Exercise instructions:
Print exactly the lines of the listing below from the one containing "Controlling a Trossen" through the final line, both included, and no pictures.
____
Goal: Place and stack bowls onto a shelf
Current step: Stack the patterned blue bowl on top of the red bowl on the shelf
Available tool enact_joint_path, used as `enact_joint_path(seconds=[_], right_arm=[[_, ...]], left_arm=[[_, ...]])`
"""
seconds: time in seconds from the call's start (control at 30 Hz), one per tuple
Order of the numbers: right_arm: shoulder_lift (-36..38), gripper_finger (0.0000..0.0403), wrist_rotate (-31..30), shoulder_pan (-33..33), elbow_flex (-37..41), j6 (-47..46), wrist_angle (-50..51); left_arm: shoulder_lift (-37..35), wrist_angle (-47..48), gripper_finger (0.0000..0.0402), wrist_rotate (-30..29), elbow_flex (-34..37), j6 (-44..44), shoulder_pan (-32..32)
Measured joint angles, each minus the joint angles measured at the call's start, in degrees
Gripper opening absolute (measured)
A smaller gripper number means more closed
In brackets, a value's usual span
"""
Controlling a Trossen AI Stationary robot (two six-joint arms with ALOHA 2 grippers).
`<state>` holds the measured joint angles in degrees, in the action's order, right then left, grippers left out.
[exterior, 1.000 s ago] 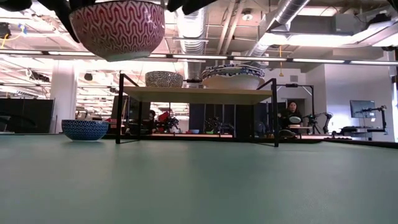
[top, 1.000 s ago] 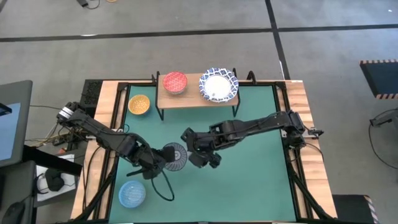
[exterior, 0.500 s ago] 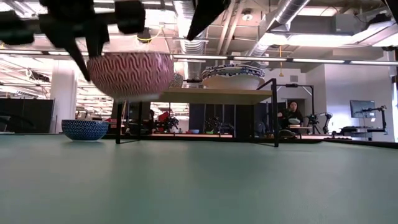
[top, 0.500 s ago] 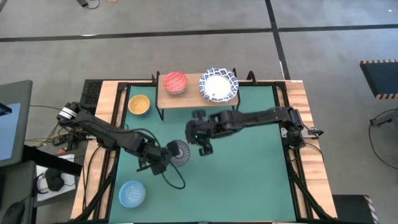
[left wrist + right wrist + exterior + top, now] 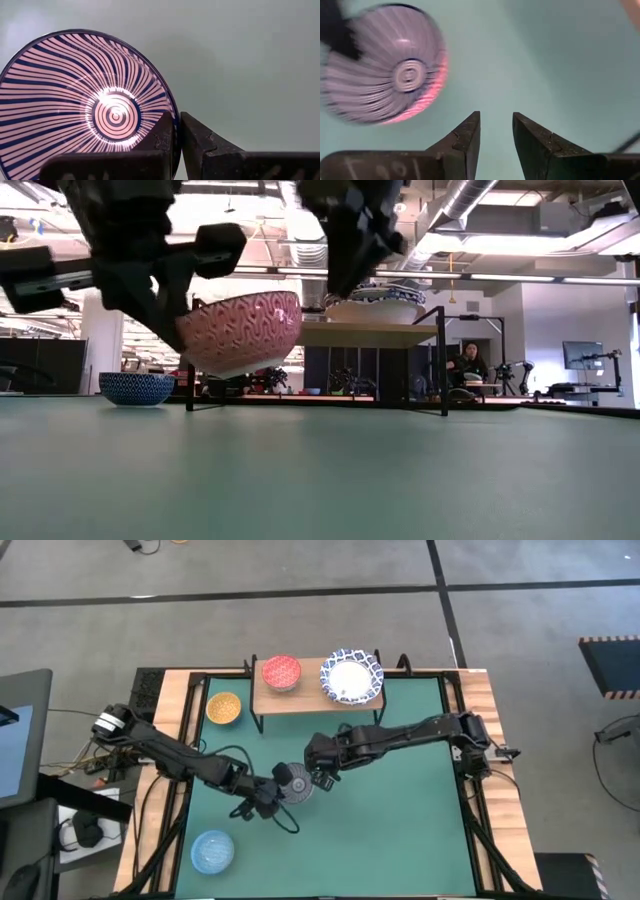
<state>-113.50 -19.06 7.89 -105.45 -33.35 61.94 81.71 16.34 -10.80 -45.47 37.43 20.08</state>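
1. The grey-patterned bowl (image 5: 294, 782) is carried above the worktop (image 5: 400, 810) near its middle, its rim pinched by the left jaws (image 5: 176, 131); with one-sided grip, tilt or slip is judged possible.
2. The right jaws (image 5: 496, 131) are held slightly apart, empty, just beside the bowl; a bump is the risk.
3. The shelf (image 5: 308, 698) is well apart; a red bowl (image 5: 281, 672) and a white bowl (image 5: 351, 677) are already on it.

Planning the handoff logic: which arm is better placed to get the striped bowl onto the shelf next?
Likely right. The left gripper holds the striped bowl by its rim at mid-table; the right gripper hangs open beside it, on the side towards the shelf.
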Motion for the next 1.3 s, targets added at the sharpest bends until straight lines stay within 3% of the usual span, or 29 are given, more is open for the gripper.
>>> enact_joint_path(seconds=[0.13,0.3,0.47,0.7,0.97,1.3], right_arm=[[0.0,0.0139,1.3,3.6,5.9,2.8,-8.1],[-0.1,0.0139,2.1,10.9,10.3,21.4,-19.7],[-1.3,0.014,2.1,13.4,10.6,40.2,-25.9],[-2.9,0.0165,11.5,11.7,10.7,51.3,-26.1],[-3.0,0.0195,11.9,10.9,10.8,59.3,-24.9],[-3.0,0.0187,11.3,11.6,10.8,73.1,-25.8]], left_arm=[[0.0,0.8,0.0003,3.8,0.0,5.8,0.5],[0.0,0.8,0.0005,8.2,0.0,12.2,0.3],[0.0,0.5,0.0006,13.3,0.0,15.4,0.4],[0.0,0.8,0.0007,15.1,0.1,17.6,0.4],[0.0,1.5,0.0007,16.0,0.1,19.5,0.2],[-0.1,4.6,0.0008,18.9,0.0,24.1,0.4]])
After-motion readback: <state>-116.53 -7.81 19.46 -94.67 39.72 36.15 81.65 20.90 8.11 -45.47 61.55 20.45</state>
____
Written solution:
Controlling a Trossen AI Stationary robot (two six-joint arms with ALOHA 2 grippers).
`<state>` holds the measured joint angles in degrees, in the action's order, right then left, grippers left out.
[exterior, 1.000 s ago] 
[top, 1.000 s ago] 
[exterior, 0.500 s ago] 
[top, 0.500 s ago] 
[left wrist + right wrist + exterior + top, now] 
<state>-113.50 -19.06 7.89 -105.45 -33.35 61.94 81.71 16.34 -10.80 -45.47 37.43 20.08</state>
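1. The grey-patterned bowl (image 5: 294, 782) is carried above the worktop (image 5: 400, 810) near its middle, its rim pinched by the left jaws (image 5: 176, 131); with one-sided grip, tilt or slip is judged possible.
2. The right jaws (image 5: 496, 131) are held slightly apart, empty, just beside the bowl; a bump is the risk.
3. The shelf (image 5: 308, 698) is well apart; a red bowl (image 5: 281, 672) and a white bowl (image 5: 351, 677) are already on it.

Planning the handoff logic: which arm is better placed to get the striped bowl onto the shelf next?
Likely right. The left gripper holds the striped bowl by its rim at mid-table; the right gripper hangs open beside it, on the side towards the shelf.
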Motion for the next 1.3 s, targets added at the sharpest bends until straight lines stay within 3% of the usual span, or 29 are given, more is open for the gripper.
>>> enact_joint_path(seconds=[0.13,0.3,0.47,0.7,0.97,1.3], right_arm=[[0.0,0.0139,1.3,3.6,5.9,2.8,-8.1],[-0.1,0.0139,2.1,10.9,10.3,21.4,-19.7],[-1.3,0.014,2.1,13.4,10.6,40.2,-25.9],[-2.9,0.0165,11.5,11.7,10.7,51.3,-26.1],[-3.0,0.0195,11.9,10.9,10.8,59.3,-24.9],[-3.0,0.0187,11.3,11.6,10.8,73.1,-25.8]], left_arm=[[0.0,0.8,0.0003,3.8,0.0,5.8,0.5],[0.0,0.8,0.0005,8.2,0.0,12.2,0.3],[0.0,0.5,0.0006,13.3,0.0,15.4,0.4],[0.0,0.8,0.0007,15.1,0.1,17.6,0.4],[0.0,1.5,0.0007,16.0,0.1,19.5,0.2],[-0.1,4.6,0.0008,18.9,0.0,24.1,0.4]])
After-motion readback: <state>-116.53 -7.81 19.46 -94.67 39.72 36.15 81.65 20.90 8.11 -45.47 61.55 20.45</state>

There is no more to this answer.